◆ What needs to be done: Return the tail of the records exactly, starting from the line containing "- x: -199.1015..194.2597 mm" and ending with the final line.

Data for analysis section start

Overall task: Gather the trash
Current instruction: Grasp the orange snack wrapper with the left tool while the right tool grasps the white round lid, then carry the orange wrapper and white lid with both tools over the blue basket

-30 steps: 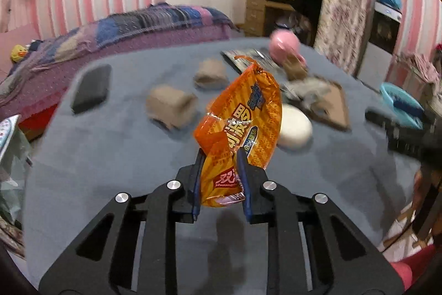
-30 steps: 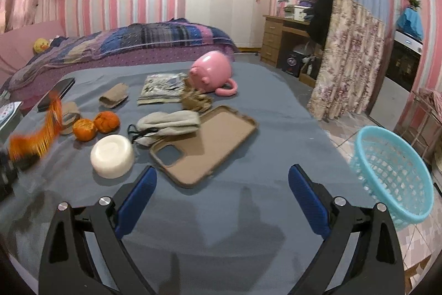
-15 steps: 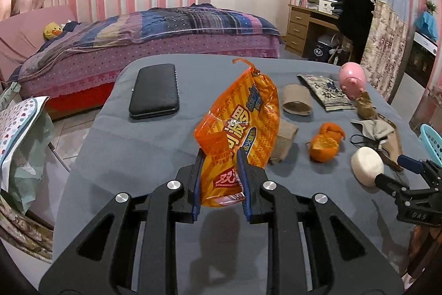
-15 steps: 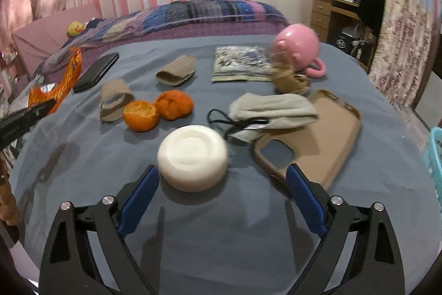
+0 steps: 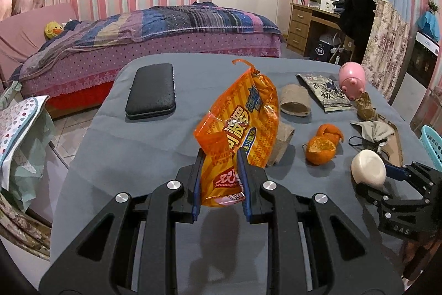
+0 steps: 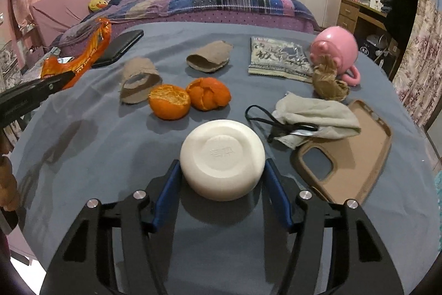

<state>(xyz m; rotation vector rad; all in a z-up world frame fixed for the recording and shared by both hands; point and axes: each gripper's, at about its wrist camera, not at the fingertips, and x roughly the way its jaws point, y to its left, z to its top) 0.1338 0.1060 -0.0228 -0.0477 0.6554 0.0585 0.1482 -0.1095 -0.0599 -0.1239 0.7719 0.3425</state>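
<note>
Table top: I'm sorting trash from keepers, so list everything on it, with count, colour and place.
snack bag: 1, orange, held above the table's left side
round puck: 1, white, near edge, between the right jaws
orange peels: 2, orange, centre
cardboard tubes: 2, brown, behind the peels
wallet: 1, black, far left
printed packet: 1, grey-patterned, far side
piggy bank: 1, pink, far right
crumpled paper: 1, brown, in front of the pig
face mask: 1, grey, black loops, right
phone case: 1, tan, right edge
left gripper: shut on the bag
right gripper: jaws have just been closing around the puck
</note>
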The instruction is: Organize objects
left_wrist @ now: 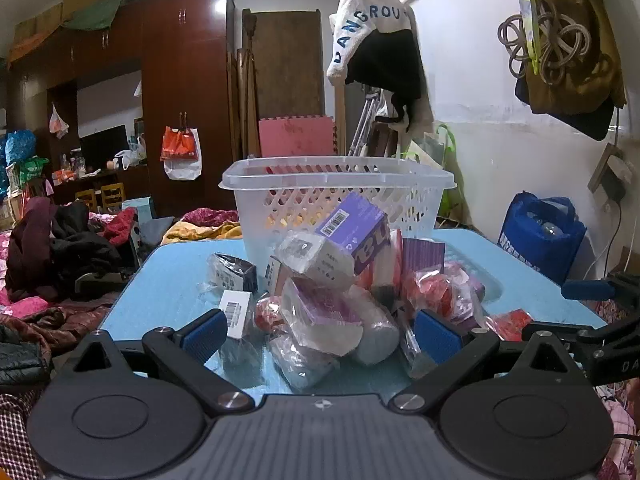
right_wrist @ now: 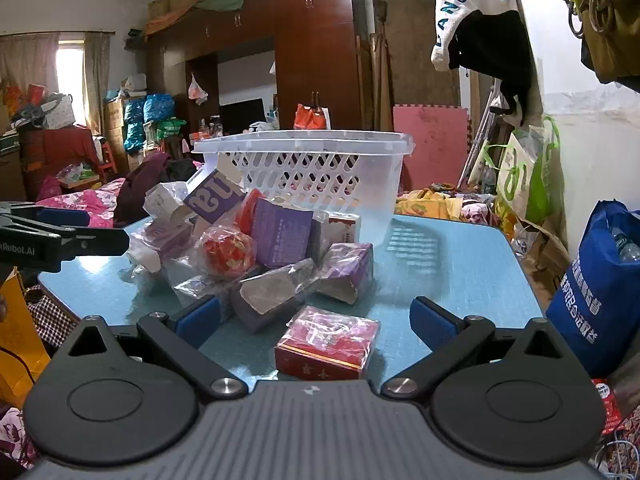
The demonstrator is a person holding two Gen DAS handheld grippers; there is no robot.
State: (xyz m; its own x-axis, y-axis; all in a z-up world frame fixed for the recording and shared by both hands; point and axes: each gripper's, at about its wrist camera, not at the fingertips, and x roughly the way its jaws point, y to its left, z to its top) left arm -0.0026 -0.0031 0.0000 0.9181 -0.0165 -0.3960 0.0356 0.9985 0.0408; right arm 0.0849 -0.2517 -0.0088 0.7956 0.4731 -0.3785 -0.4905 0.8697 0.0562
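Note:
A pile of small wrapped boxes and packets lies on a light blue table in front of a clear plastic basket. My left gripper is open at the near edge of the pile, its jaws either side of a purple-and-white wrapped box. In the right wrist view the same pile and the basket show. My right gripper is open, with a red wrapped box lying between its fingers on the table. The left gripper's body shows at the left.
A purple box leans on the basket's front. A blue bag stands right of the table. Clothes are heaped on a bed to the left. Bags hang on the right wall. A wardrobe stands behind.

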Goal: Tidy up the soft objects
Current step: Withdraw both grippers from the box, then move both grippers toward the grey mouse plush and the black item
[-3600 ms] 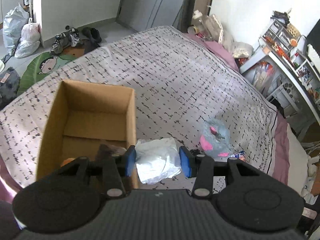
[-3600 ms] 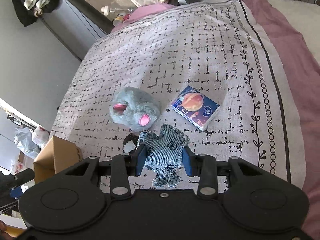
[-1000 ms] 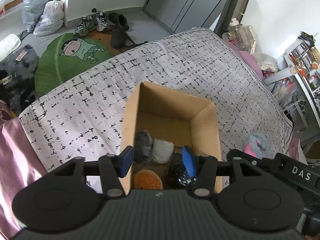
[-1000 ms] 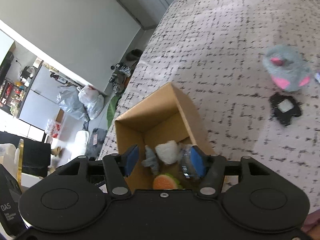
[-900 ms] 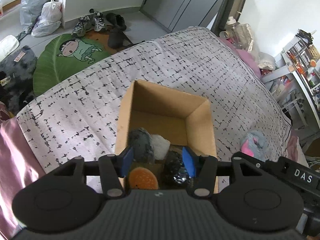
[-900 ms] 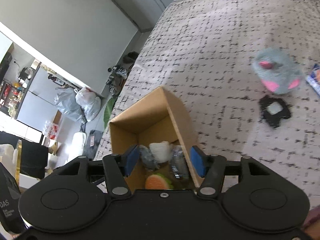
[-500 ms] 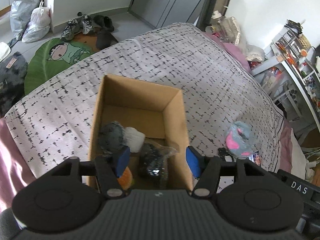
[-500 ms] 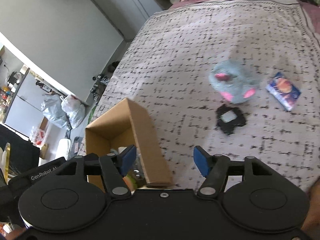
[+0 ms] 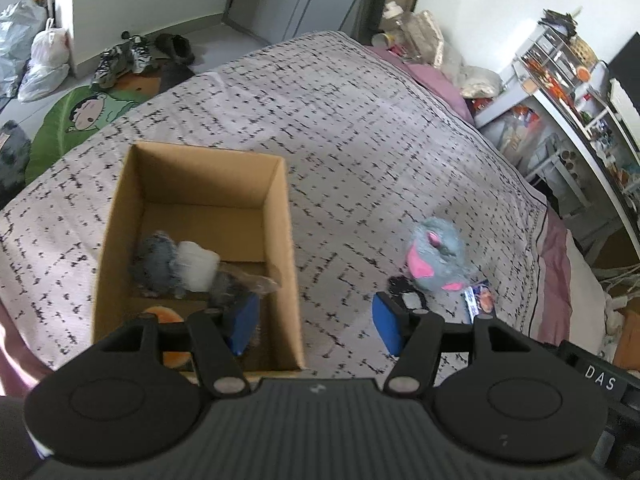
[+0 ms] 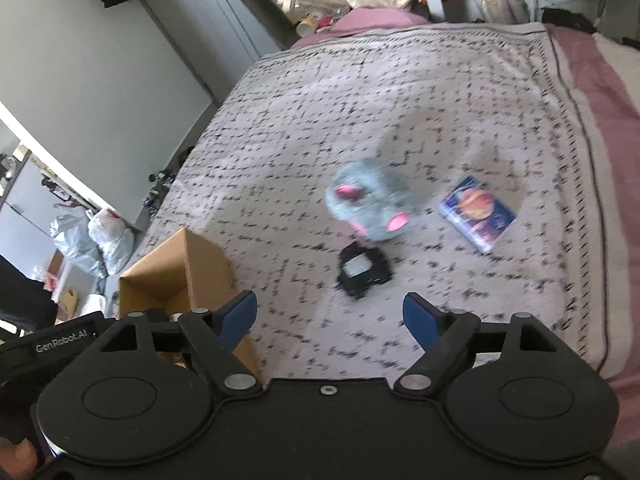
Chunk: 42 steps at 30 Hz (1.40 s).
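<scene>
A cardboard box [image 9: 286,240] stands on the bed and holds a grey denim piece [image 9: 154,260], a white bundle [image 9: 196,266], a dark bagged item [image 9: 236,284] and an orange soft toy [image 9: 164,316]. My left gripper [image 9: 314,322] is open and empty, over the box's right wall. A grey and pink plush [image 9: 436,258] lies on the bedspread to the right; it also shows in the right wrist view [image 10: 370,208]. My right gripper [image 10: 330,318] is open and empty, above the bedspread between the box [image 10: 204,272] and the plush.
A black square item [image 10: 362,270] and a blue booklet [image 10: 476,212] lie next to the plush. The patterned bedspread [image 9: 360,128] covers the bed. Shoes [image 9: 120,60] and bags [image 9: 44,60] sit on the floor beyond. Cluttered shelves [image 9: 568,80] stand at right.
Both grippers let their items go into the box, opened, and have swung right, away from the box toward the plush.
</scene>
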Motion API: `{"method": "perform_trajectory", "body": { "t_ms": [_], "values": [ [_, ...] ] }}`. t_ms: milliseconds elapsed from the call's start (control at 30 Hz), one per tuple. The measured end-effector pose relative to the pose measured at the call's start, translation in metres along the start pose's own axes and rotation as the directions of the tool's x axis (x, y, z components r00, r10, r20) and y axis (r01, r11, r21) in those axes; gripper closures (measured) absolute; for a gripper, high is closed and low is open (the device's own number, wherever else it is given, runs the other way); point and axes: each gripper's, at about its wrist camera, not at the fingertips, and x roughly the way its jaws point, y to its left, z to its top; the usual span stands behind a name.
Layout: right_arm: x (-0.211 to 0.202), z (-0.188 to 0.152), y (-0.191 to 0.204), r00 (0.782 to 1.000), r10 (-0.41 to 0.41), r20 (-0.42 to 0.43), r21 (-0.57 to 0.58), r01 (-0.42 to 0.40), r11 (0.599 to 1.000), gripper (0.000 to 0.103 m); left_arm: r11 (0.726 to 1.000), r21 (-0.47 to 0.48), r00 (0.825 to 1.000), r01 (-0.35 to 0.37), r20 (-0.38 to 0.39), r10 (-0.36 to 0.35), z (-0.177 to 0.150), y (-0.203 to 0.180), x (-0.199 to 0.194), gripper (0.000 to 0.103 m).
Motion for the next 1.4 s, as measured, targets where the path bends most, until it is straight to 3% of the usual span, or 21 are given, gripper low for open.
{"method": "perform_trajectory", "body": {
  "t_ms": [100,400,500,767,1400],
  "values": [
    [-0.002,0.005,-0.011,1.000,-0.026,0.017,-0.013,0.027,1.000,0.014,1.000,0.013,1.000,-0.001,-0.007,0.001,-0.001,-0.012,0.005,0.042],
    [0.002,0.018,-0.043,0.997,-0.077,0.026,-0.026,0.078,0.997,0.012,0.998,0.052,0.999,-0.019,-0.035,0.020,-0.007,-0.045,0.025,0.042],
    [0.006,0.022,-0.053,0.995,-0.096,0.025,-0.020,0.096,0.995,0.006,0.998,0.063,0.998,-0.030,-0.046,0.033,-0.008,-0.054,0.033,0.042],
    [0.023,0.033,-0.078,0.988,-0.155,0.018,-0.026,0.156,0.987,0.001,0.996,0.075,0.995,-0.057,-0.073,0.062,-0.009,-0.075,0.056,0.042],
    [0.085,0.043,-0.120,0.971,-0.222,-0.087,0.012,0.223,0.975,0.001,0.990,0.110,0.977,-0.093,-0.181,0.112,-0.014,-0.111,0.144,0.042]
  ]
}}
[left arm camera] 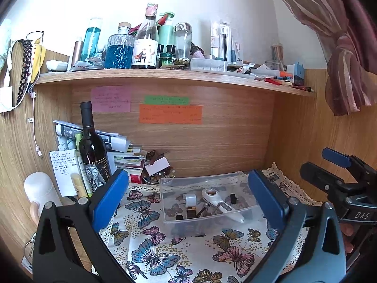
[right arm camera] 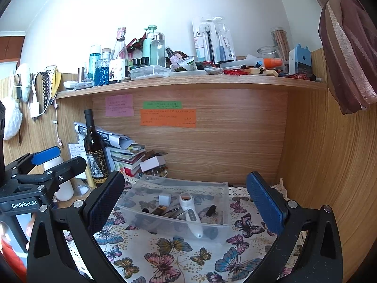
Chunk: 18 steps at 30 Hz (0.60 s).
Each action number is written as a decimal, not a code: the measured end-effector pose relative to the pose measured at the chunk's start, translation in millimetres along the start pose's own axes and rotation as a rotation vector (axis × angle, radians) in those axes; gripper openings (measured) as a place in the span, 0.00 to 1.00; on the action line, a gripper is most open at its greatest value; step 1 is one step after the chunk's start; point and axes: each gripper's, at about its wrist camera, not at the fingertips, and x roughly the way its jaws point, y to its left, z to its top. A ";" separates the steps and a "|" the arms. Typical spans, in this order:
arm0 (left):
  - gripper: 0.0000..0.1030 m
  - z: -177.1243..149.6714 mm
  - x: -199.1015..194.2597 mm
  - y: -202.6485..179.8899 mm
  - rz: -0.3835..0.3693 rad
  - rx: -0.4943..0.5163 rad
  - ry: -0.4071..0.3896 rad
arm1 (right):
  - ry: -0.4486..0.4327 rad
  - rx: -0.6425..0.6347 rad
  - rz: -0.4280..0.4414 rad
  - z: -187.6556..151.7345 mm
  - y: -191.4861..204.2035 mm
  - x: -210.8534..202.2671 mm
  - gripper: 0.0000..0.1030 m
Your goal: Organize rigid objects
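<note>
A clear plastic bin (left arm camera: pixel 165 184) (right arm camera: pixel 223 188) stands on the butterfly cloth (left arm camera: pixel 150 247) (right arm camera: pixel 165 259). It holds a white handheld device (left arm camera: pixel 221 202) (right arm camera: pixel 189 208), a white plug cube (left arm camera: pixel 189 199) (right arm camera: pixel 164 198), a small black part (left arm camera: pixel 233 198) (right arm camera: pixel 211 210) and a few dark small items. My left gripper (left arm camera: pixel 188 198) is open and empty, its jaws either side of the bin, short of it. My right gripper (right arm camera: pixel 188 202) is open and empty, also framing the bin. Each gripper shows at the edge of the other's view.
A dark wine bottle (left arm camera: pixel 90 146) (right arm camera: pixel 93 151), stacked papers and books (left arm camera: pixel 122 151) (right arm camera: pixel 127 153) and a white bottle (left arm camera: pixel 40 188) stand left. A cluttered shelf (left arm camera: pixel 165 75) (right arm camera: pixel 188 81) runs overhead. Wooden panels close the back and right. A curtain (left arm camera: pixel 341 47) hangs right.
</note>
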 end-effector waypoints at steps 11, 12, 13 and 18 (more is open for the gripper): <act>1.00 -0.4 0.5 -3.3 -0.017 0.008 0.004 | 0.006 0.000 0.001 -0.5 3.1 0.9 1.00; 1.00 -1.0 0.5 -3.5 -0.017 0.008 0.005 | 0.007 0.000 0.001 -0.7 3.3 1.0 1.00; 1.00 -1.4 0.7 -3.5 -0.017 0.009 0.006 | 0.007 0.000 0.000 -1.0 3.6 1.2 1.00; 1.00 -2.5 3.7 -1.9 -0.021 -0.004 0.018 | 0.010 -0.001 0.002 -1.5 4.7 1.9 1.00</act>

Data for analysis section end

◆ Output of the exercise:
  - x: -199.1015..194.2597 mm
  - y: -202.6485..179.8899 mm
  - rz: -0.3835..0.3693 rad
  - rx: -0.4943..0.5163 rad
  - ry: -0.4071..0.3896 rad
arm1 (right):
  - ry: -0.4486..0.4327 rad
  - rx: -0.6425..0.6347 rad
  - rz: -0.4280..0.4414 rad
  - z: -187.6556..151.7345 mm
  - y: -191.4861..204.2035 mm
  - x: -210.8534..202.2671 mm
  - gripper: 0.0000..0.1030 m
Your goal: Organize rigid objects
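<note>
A clear plastic bin (left arm camera: pixel 165 184) (right arm camera: pixel 223 188) stands on the butterfly cloth (left arm camera: pixel 150 247) (right arm camera: pixel 165 259). It holds a white handheld device (left arm camera: pixel 221 202) (right arm camera: pixel 189 208), a white plug cube (left arm camera: pixel 189 199) (right arm camera: pixel 164 198), a small black part (left arm camera: pixel 233 198) (right arm camera: pixel 211 210) and a few dark small items. My left gripper (left arm camera: pixel 188 198) is open and empty, its jaws either side of the bin, short of it. My right gripper (right arm camera: pixel 188 202) is open and empty, also framing the bin. Each gripper shows at the edge of the other's view.
A dark wine bottle (left arm camera: pixel 90 146) (right arm camera: pixel 93 151), stacked papers and books (left arm camera: pixel 122 151) (right arm camera: pixel 127 153) and a white bottle (left arm camera: pixel 40 188) stand left. A cluttered shelf (left arm camera: pixel 165 75) (right arm camera: pixel 188 81) runs overhead. Wooden panels close the back and right. A curtain (left arm camera: pixel 341 47) hangs right.
</note>
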 end-effector waypoints at steps 11, 12, 13 and 18 (more is open for the gripper): <act>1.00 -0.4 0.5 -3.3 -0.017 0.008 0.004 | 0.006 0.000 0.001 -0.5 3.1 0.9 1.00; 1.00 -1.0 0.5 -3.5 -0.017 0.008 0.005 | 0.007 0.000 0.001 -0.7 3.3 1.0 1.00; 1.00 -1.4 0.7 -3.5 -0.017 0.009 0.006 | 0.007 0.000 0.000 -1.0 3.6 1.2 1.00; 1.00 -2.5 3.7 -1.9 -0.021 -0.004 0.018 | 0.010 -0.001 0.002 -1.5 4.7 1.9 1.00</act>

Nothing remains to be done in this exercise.